What to do: For this exercise, return exactly the lines of the material below that begin at the one with "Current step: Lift" and stop after the one with "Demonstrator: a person".

==================================================

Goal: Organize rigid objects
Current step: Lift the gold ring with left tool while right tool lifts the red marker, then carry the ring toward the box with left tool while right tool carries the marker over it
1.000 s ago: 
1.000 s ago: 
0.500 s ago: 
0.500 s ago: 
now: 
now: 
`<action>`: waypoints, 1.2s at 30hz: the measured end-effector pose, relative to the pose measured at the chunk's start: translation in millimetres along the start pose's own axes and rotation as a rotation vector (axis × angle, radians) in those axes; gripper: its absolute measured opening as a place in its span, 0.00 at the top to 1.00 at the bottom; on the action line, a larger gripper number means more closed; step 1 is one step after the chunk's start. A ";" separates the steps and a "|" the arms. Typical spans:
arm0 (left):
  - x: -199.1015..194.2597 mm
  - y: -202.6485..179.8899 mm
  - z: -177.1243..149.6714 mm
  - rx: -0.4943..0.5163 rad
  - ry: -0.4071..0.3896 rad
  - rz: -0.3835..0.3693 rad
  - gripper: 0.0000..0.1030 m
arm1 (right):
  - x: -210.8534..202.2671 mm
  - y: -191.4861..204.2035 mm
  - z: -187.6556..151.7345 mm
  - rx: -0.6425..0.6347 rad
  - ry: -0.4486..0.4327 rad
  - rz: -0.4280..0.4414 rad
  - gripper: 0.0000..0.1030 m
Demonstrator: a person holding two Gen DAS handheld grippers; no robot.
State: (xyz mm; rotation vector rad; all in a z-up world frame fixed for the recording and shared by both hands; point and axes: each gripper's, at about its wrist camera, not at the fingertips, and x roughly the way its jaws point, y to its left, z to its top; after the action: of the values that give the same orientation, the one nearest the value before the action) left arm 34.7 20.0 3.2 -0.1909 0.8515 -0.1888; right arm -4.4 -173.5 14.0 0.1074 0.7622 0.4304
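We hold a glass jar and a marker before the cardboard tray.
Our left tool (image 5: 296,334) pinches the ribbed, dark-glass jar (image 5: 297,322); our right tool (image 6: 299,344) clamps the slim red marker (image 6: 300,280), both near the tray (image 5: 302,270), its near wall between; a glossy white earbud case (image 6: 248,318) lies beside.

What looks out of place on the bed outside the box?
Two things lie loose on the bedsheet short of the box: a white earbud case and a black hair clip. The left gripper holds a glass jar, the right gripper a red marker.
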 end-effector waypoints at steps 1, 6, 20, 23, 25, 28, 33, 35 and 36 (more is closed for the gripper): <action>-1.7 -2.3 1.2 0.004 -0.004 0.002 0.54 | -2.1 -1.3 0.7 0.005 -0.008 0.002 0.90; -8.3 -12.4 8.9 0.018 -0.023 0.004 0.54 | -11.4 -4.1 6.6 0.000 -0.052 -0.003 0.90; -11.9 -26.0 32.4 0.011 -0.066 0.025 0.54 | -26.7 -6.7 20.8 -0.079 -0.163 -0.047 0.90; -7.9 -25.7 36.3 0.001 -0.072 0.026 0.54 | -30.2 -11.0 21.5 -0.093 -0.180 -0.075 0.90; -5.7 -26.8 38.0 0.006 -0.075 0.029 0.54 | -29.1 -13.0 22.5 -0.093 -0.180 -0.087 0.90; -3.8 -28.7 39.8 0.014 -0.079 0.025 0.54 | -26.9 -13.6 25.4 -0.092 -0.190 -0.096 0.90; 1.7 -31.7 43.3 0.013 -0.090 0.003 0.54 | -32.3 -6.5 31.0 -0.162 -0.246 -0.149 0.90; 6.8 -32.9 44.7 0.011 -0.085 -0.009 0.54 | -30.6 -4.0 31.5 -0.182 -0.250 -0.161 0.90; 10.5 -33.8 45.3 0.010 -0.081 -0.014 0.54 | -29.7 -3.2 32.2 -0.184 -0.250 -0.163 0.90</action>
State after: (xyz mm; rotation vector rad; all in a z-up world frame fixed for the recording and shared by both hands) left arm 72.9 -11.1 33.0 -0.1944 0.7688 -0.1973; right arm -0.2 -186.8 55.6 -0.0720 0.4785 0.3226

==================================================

Solved problem:
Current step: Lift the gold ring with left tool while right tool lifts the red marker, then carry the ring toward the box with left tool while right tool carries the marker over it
1.000 s ago: 
1.000 s ago: 
0.500 s ago: 
0.500 s ago: 
now: 
now: 
`<action>`: waypoints, 1.2s at 30hz: the measured end-effector pose, relative to the pose measured at the chunk's start: translation in millimetres along the start pose's own axes and rotation as a rotation vector (axis × angle, radians) in those axes; gripper: its absolute measured opening as a place in its span, 0.00 at the top to 1.00 at the bottom; on the action line, a larger gripper number means more closed; step 1 is one step after the chunk's start. A ";" separates the steps and a "|" the arms. Typical spans:
arm0 (left):
  - x: -199.1015..194.2597 mm
  - y: -202.6485..179.8899 mm
  - z: -177.1243..149.6714 mm
  - rx: -0.4943..0.5163 rad
  - ry: -0.4071..0.3896 rad
  - rz: -0.3835..0.3693 rad
  - gripper: 0.0000..0.1030 m
arm1 (right):
  - x: -210.8534..202.2671 mm
  - y: -191.4861..204.2035 mm
  - z: -187.6556..151.7345 mm
  - rx: -0.6425..0.6347 rad
  - ry: -0.4486..0.4327 rad
  - rz: -0.4280..0.4414 rad
  - gripper: 0.0000..0.1030 m
Demonstrator: a person holding two Gen DAS handheld grippers; no robot.

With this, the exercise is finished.